• [Exercise] If an entry holds a picture, leave the picture out and copy the rest of the listing exactly.

• [Input]

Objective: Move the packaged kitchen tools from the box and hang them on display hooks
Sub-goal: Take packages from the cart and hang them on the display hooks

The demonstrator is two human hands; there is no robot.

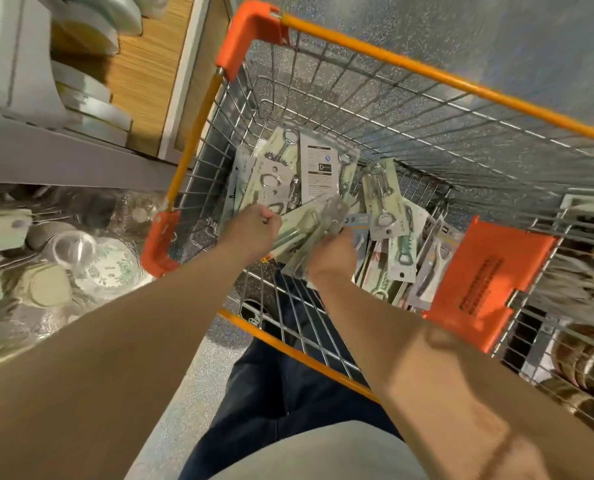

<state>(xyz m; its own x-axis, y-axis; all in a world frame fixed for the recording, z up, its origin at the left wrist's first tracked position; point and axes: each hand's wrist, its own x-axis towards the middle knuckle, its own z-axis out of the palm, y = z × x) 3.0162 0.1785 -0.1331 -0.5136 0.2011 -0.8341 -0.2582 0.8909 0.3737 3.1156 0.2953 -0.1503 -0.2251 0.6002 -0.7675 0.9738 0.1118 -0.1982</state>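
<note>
Our left hand point(254, 232) is curled round the near edge of a bundle of packaged tools point(302, 230). Our right hand point(335, 252) grips the same bundle from the other side, and both are down inside the wire cart point(427, 71). More carded packs point(318, 168) of openers lie heaped in the cart just beyond the hands, and glass dishes point(108, 265) sit outside it to the left.

Shelf goods point(63, 251) blurred — packages point(320, 168) unreadable.

The single head-worn view looked steeply down, close over a wire cart point(375, 109) just ahead.
</note>
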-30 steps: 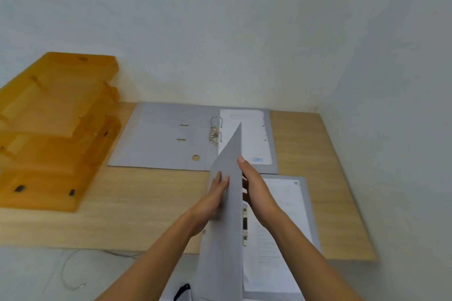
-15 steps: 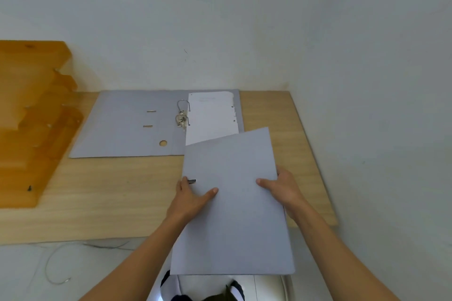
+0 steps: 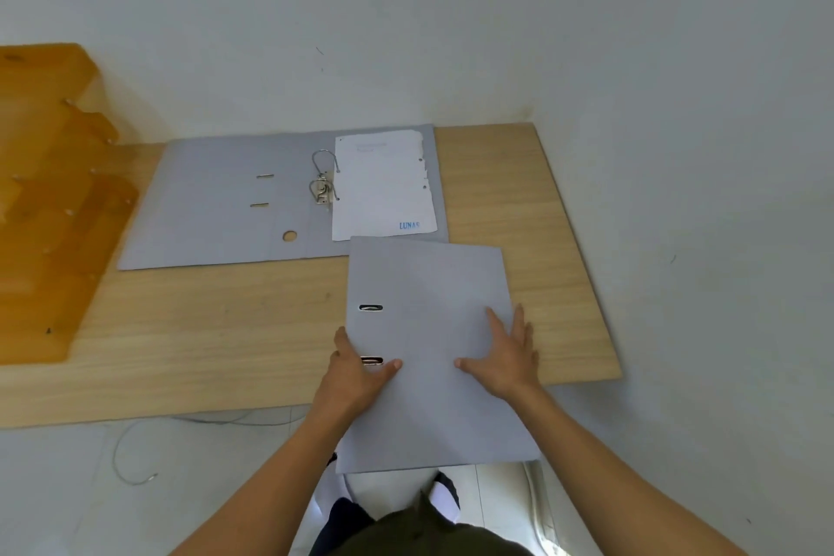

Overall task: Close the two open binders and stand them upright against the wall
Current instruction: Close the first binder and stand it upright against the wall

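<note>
A grey binder point(image 3: 428, 284) lies flat and shut at the desk's front right, its near end hanging over the front edge. My left hand point(image 3: 359, 368) rests on its left side by the spine, thumb over the cover. My right hand point(image 3: 505, 357) lies flat with fingers spread on the cover's right part. Behind it a second grey binder point(image 3: 212, 203) lies open against the back wall, its metal ring arch point(image 3: 322, 183) standing up and a white sheet point(image 3: 383, 185) on the right half.
The wooden desk point(image 3: 203, 330) sits in a corner, with white walls behind and to the right. An orange stacked letter tray point(image 3: 49, 203) fills the left end. A thin cable point(image 3: 135, 456) lies on the floor below the front edge.
The near binder's cover came down from upright to fully shut. Both hands went from gripping the cover's edges to resting on top of it.
</note>
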Demonstrator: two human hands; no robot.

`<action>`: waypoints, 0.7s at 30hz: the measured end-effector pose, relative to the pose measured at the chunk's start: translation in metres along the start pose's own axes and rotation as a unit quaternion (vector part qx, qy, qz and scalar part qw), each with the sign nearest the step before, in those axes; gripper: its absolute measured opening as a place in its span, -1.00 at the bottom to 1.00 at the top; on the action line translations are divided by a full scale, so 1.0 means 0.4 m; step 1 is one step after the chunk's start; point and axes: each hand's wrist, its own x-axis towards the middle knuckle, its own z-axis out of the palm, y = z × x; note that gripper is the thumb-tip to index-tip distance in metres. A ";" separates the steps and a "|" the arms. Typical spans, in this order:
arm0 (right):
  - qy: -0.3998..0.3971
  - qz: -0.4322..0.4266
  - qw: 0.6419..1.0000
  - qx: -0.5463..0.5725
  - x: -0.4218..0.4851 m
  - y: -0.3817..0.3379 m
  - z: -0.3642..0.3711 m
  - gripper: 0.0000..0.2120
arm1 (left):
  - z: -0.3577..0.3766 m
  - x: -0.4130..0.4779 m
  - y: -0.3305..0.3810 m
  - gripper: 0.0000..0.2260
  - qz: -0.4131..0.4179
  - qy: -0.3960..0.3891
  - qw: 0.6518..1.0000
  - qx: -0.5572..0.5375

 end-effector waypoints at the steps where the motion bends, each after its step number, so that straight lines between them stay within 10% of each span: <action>1: -0.018 -0.015 0.999 -0.024 0.005 0.004 0.010 -0.01 | 0.004 0.000 -0.003 0.06 -0.001 0.002 1.000 0.010; 9: -0.086 -0.047 0.995 -0.025 0.013 0.008 0.036 -0.04 | 0.012 0.031 -0.022 0.06 -0.031 0.013 0.998 -0.054; 12: -0.090 -0.037 0.995 0.013 0.012 -0.009 0.033 -0.11 | -0.002 0.027 -0.016 -0.23 -0.084 0.014 0.972 -0.218; 16: -0.108 -0.026 0.991 0.073 0.001 -0.039 0.039 -0.23 | -0.056 0.016 0.018 -0.51 -0.161 -0.045 0.932 -0.321; 21: -0.071 -0.028 0.986 0.148 -0.034 -0.119 0.040 -0.40 | -0.067 -0.004 0.075 -0.39 -0.131 -0.184 0.913 -0.340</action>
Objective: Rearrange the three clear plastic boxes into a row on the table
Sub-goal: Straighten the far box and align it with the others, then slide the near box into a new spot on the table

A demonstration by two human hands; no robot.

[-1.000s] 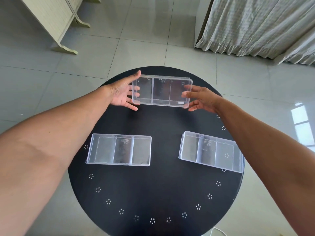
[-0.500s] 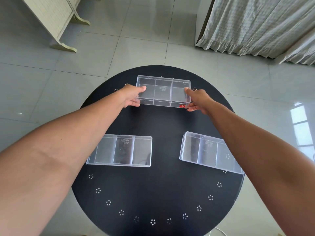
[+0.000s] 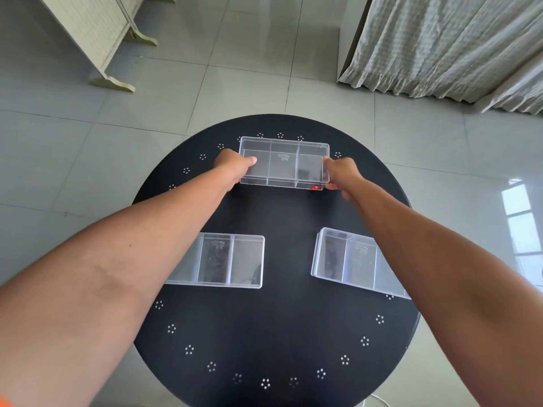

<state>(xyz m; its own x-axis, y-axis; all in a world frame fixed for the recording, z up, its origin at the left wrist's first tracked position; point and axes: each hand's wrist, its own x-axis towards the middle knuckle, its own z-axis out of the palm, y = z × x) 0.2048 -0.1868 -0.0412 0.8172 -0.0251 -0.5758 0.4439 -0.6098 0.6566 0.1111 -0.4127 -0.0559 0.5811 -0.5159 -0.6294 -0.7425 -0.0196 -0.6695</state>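
Observation:
Three clear plastic boxes with three compartments each lie on a round black table [image 3: 279,333]. The far box [image 3: 283,163], with a small red label at its near right corner, sits at the table's far side. My left hand [image 3: 232,165] grips its left end and my right hand [image 3: 339,174] grips its right end. The left box [image 3: 223,261] lies near the table's left edge, partly hidden under my left forearm. The right box [image 3: 349,261] lies at a slight angle near the right edge, partly covered by my right forearm.
The table has small white flower marks around its rim. Grey floor tiles surround it. A cream folding screen [image 3: 97,36] stands at the far left and a pale curtain [image 3: 446,45] hangs at the far right. A white cable [image 3: 379,400] shows below the table.
Both hands have closed on the ends of the far box, which has gone from tilted up toward me to lying flat at the table's far side.

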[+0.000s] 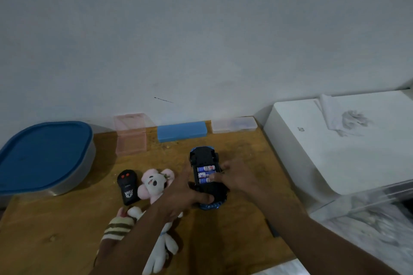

• [Reply]
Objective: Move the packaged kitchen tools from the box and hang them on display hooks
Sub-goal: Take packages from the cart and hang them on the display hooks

The demonstrator is two human hands; there is no robot.


<state>(xyz m; its own x-axis, y-axis; all in a world frame fixed for the recording, z up, its origin at the left wrist's first tracked position; point and axes: each hand's wrist, its own x-axis towards the middle knuckle, its own z-axis out of the palm, y = z × x) 3.0162 0.1785 -0.1331 -0.5136 0.2011 -0.8341 -0.2582 0.8909 0.3737 3.1156 0.2953 -0.1503 -0.2251 0.6002 -0.7675 0.9738 0.1118 -0.1982</state>
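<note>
Our left hand point(254, 232) is curled round the near edge of a bundle of packaged tools point(302, 230). Our right hand point(335, 252) grips the same bundle from the other side, and both are down inside the wire cart point(427, 71). More carded packs point(318, 168) of openers lie heaped in the cart just beyond the hands, and glass dishes point(108, 265) sit outside it to the left.

Shelf goods point(63, 251) blurred — packages point(320, 168) unreadable.

The single head-worn view looked steeply down, close over a wire cart point(375, 109) just ahead.
</note>
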-30 steps: 
-15 steps: 
+0 steps: 

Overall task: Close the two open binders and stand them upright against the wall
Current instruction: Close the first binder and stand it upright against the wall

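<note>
A grey binder point(image 3: 428, 284) lies flat and shut at the desk's front right, its near end hanging over the front edge. My left hand point(image 3: 359, 368) rests on its left side by the spine, thumb over the cover. My right hand point(image 3: 505, 357) lies flat with fingers spread on the cover's right part. Behind it a second grey binder point(image 3: 212, 203) lies open against the back wall, its metal ring arch point(image 3: 322, 183) standing up and a white sheet point(image 3: 383, 185) on the right half.
The wooden desk point(image 3: 203, 330) sits in a corner, with white walls behind and to the right. An orange stacked letter tray point(image 3: 49, 203) fills the left end. A thin cable point(image 3: 135, 456) lies on the floor below the front edge.
The near binder's cover came down from upright to fully shut. Both hands went from gripping the cover's edges to resting on top of it.
</note>
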Demonstrator: two human hands; no robot.

`<action>`: waypoints, 0.7s at 30hz: the measured end-effector pose, relative to the pose measured at the chunk's start: translation in metres along the start pose's own axes and rotation as a unit quaternion (vector part qx, qy, qz and scalar part qw), each with the sign nearest the step before, in those axes; gripper: its absolute measured opening as a place in its span, -1.00 at the bottom to 1.00 at the top; on the action line translations are divided by a full scale, so 1.0 means 0.4 m; step 1 is one step after the chunk's start; point and axes: each hand's wrist, its own x-axis towards the middle knuckle, its own z-axis out of the palm, y = z × x; note that gripper is the thumb-tip to index-tip distance in metres. A ";" separates the steps and a "|" the arms. Typical spans, in this order:
arm0 (right):
  - qy: -0.3998..0.3971
  - qz: -0.4322..0.4266
  - qw: 0.6419..1.0000
  - qx: -0.5463..0.5725
  - x: -0.4218..0.4851 m
  - y: -0.3817..0.3379 m
  - z: -0.3642..0.3711 m
  - gripper: 0.0000..0.2120
arm1 (left):
  - z: -0.3577..0.3766 m
  - x: -0.4130..0.4779 m
  - y: -0.3305..0.3810 m
  - gripper: 0.0000..0.2260
  - qz: -0.4131..0.4179
  - qy: -0.3960..0.3891
  - qw: 0.6518..1.0000
  - qx: -0.5572..0.5375

 end-effector waypoints at the steps where the motion bends, each after its step number, so that straight lines between them stay within 10% of each span: <action>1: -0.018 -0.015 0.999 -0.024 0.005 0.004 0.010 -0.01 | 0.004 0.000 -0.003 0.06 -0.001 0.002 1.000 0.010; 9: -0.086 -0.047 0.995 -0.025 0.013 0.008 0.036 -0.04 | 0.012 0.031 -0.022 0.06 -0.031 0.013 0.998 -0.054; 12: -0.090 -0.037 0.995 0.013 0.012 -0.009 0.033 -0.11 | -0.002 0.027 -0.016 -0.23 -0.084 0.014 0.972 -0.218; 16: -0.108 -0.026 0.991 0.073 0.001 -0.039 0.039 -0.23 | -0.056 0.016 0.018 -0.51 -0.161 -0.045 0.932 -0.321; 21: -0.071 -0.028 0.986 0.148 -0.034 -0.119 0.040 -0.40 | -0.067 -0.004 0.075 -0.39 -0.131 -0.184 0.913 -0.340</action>
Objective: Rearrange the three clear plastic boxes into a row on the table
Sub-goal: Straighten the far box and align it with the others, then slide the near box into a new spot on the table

A demonstration by two human hands; no robot.

[-1.000s] 
[-0.500s] 
[+0.000s] 

<state>(xyz m; its own x-axis, y-axis; all in a world frame fixed for the recording, z up, its origin at the left wrist's first tracked position; point and axes: each hand's wrist, its own x-axis towards the middle knuckle, its own z-axis out of the palm, y = z × x) 0.2048 -0.1868 -0.0412 0.8172 -0.0251 -0.5758 0.4439 -0.6098 0.6566 0.1111 -0.4127 -0.0559 0.5811 -0.5159 -0.6294 -0.7425 -0.0196 -0.6695</state>
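Observation:
Three clear plastic boxes with three compartments each lie on a round black table [image 3: 279,333]. The far box [image 3: 283,163], with a small red label at its near right corner, sits at the table's far side. My left hand [image 3: 232,165] grips its left end and my right hand [image 3: 339,174] grips its right end. The left box [image 3: 223,261] lies near the table's left edge, partly hidden under my left forearm. The right box [image 3: 349,261] lies at a slight angle near the right edge, partly covered by my right forearm.
The table has small white flower marks around its rim. Grey floor tiles surround it. A cream folding screen [image 3: 97,36] stands at the far left and a pale curtain [image 3: 446,45] hangs at the far right. A white cable [image 3: 379,400] shows below the table.
Both hands have closed on the ends of the far box, which has gone from tilted up toward me to lying flat at the table's far side.
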
[+0.000s] 

This exercise requires nothing more.